▶ [AVAILABLE DATA]:
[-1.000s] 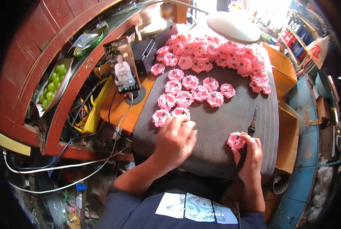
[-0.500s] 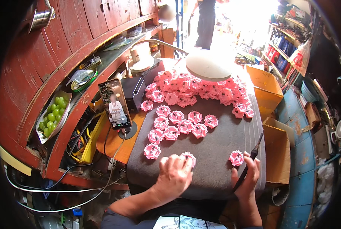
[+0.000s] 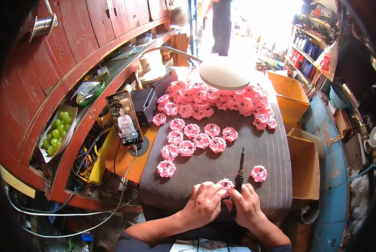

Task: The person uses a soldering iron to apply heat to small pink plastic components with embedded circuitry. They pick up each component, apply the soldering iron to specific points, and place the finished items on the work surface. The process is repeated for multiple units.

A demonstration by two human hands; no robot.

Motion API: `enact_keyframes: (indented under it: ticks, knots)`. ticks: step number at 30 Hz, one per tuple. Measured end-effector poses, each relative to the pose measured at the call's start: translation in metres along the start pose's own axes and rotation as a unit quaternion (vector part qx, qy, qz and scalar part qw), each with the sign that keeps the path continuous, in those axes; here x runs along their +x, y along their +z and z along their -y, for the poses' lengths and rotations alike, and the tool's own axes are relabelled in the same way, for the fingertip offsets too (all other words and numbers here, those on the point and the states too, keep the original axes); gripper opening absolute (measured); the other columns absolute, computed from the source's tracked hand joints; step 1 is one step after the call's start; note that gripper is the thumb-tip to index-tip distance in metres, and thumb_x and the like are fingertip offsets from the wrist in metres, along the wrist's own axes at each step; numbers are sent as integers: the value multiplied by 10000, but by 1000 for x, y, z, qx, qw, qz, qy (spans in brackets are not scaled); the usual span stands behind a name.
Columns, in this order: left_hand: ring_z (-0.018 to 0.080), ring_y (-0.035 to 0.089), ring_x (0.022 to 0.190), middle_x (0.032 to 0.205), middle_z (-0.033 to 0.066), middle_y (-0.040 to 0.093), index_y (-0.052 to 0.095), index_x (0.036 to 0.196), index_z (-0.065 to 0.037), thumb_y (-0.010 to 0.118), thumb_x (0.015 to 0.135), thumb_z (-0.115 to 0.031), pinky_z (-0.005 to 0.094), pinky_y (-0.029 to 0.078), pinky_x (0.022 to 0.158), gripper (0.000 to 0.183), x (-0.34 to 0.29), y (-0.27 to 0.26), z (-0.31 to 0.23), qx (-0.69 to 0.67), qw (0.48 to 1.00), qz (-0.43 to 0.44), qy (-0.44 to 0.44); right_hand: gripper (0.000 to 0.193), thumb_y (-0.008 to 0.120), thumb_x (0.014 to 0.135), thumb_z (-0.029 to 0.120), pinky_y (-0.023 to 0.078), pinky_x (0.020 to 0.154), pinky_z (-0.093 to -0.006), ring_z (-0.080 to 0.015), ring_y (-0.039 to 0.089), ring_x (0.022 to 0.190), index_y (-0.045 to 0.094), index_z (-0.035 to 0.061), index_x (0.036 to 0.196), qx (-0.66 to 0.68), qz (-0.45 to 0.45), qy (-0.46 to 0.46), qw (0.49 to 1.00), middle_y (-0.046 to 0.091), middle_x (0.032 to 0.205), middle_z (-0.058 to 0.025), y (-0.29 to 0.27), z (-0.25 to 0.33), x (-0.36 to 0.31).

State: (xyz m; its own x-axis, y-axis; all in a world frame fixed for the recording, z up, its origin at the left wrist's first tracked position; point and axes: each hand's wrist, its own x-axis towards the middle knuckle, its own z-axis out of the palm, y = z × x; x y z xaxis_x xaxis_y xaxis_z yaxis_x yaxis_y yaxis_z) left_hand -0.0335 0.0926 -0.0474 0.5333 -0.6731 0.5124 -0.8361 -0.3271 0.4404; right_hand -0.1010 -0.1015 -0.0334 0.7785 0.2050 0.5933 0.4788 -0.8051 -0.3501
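I logged left hand (image 3: pixel 203 204) fingers pinching pink part (image 3: pixel 226 184) flat on grey mat (image 3: pixel 221 168), steadying it | right hand (image 3: pixel 247 204) fist-closed around soldering iron (image 3: pixel 239 180), tip raised.

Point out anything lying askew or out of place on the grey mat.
One pink part lies alone by the right hand, apart from the rows; another sits off the left end. Nothing looks spilled or damaged.

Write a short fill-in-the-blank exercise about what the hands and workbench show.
1. The right hand holds a ____ soldering iron.
2. The left hand rests on a ____ plastic part.
3. The bowl on the left holds green ____.
4. The phone stands ____ of the grey mat.

Missing words: black; pink; grapes; left
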Motion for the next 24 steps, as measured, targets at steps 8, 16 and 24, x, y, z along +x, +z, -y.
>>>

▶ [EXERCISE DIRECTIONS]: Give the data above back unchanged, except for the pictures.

▶ [ANSWER BOX]:
[-1.000s] 
[-0.500s] 
[+0.000s] 

Task: The person uses a soldering iron to apply heat to small pink plastic components with embedded circuitry. They pick up each component, apply the soldering iron to specific points, and place the finished items on the work surface. The process is repeated for multiple units.

A demonstration by two human hands; no robot.

Motion API: `enact_keyframes: (indented under it: ticks, knots)`. ticks: step number at 30 Hz, one per tuple. Measured end-effector poses, each relative to the pose measured at the call's start: translation in metres along the start pose's own axes and rotation as a unit quaternion (vector part qx, qy, qz and scalar part qw), each with the sign that keeps the path continuous, in those axes; here x runs along their +x, y along their +z and z along their -y, for the poses' lengths and rotations alike, and the tool's own axes are relabelled in the same way, for the fingertip offsets too (all other words and numbers here, those on the point and the states too, keep the original axes); gripper opening absolute (measured); the other columns absolute, computed from the source's tracked hand joints; step 1 is one step after the call's start; note that gripper is the thumb-tip to index-tip distance in metres, and thumb_x and the like are fingertip offsets from the wrist in metres, along the wrist's own axes at each step; numbers are sent as integers: the value multiplied by 10000, but by 1000 for x, y, z, qx, qw, qz, qy (spans in brackets are not scaled); the usual span stands behind a name.
Columns, in this order: left_hand: ring_z (-0.018 to 0.080), ring_y (-0.035 to 0.089), ring_x (0.022 to 0.190), middle_x (0.032 to 0.205), middle_z (-0.033 to 0.066), middle_y (-0.040 to 0.093), index_y (-0.052 to 0.095), index_x (0.036 to 0.196), index_z (-0.065 to 0.037), thumb_y (-0.010 to 0.118), thumb_x (0.015 to 0.135), thumb_z (-0.115 to 0.031), pinky_z (-0.005 to 0.094), pinky_y (-0.029 to 0.078), pinky_x (0.022 to 0.158), gripper (0.000 to 0.183), x (-0.34 to 0.29), y (-0.27 to 0.26), z (-0.31 to 0.23), qx (-0.69 to 0.67), qw (0.48 to 1.00), qz (-0.43 to 0.44), qy (-0.44 to 0.44); right_hand: gripper (0.000 to 0.193), thumb_y (-0.008 to 0.120), thumb_x (0.014 to 0.135), thumb_z (-0.029 to 0.120), pinky_y (-0.023 to 0.078), pinky_x (0.020 to 0.154), pinky_z (-0.093 to -0.006), ring_z (-0.080 to 0.015), ring_y (-0.039 to 0.089), ring_x (0.022 to 0.190), index_y (-0.045 to 0.094), index_z (-0.035 to 0.061), index_x (0.036 to 0.196), qx (-0.66 to 0.68), qz (-0.45 to 0.45), qy (-0.46 to 0.46), qw (0.49 to 1.00), middle_y (-0.046 to 0.091), middle_x (0.032 to 0.205), middle_z (-0.058 to 0.025), y (-0.29 to 0.27), z (-0.25 to 0.33), x (-0.36 to 0.31).

State: (xyz m; its own x-axis, y-axis; all in a world frame fixed for the recording, z up, its origin at the left wrist's first tracked position; point and axes: each hand's wrist, its own x-axis towards the middle knuckle, its own z-axis out of the palm, y = z × x; x y z xaxis_x xaxis_y xaxis_z yaxis_x yaxis_y yaxis_z) left_hand -0.0335 0.0926 -0.0474 0.5333 -0.6731 0.5124 -0.8361 -0.3271 0.4404; right_hand -0.1010 -0.1015 -0.0334 0.7785 0.2050 0.5933 0.4788 -0.8051 -0.3501
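I logged left hand (image 3: pixel 203 204) fingers pinching pink part (image 3: pixel 226 184) flat on grey mat (image 3: pixel 221 168), steadying it | right hand (image 3: pixel 247 204) fist-closed around soldering iron (image 3: pixel 239 180), tip raised.

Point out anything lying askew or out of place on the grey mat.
One pink part lies alone by the right hand, apart from the rows; another sits off the left end. Nothing looks spilled or damaged.

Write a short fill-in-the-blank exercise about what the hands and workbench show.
1. The right hand holds a ____ soldering iron.
2. The left hand rests on a ____ plastic part.
3. The bowl on the left holds green ____.
4. The phone stands ____ of the grey mat.

Missing words: black; pink; grapes; left
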Motion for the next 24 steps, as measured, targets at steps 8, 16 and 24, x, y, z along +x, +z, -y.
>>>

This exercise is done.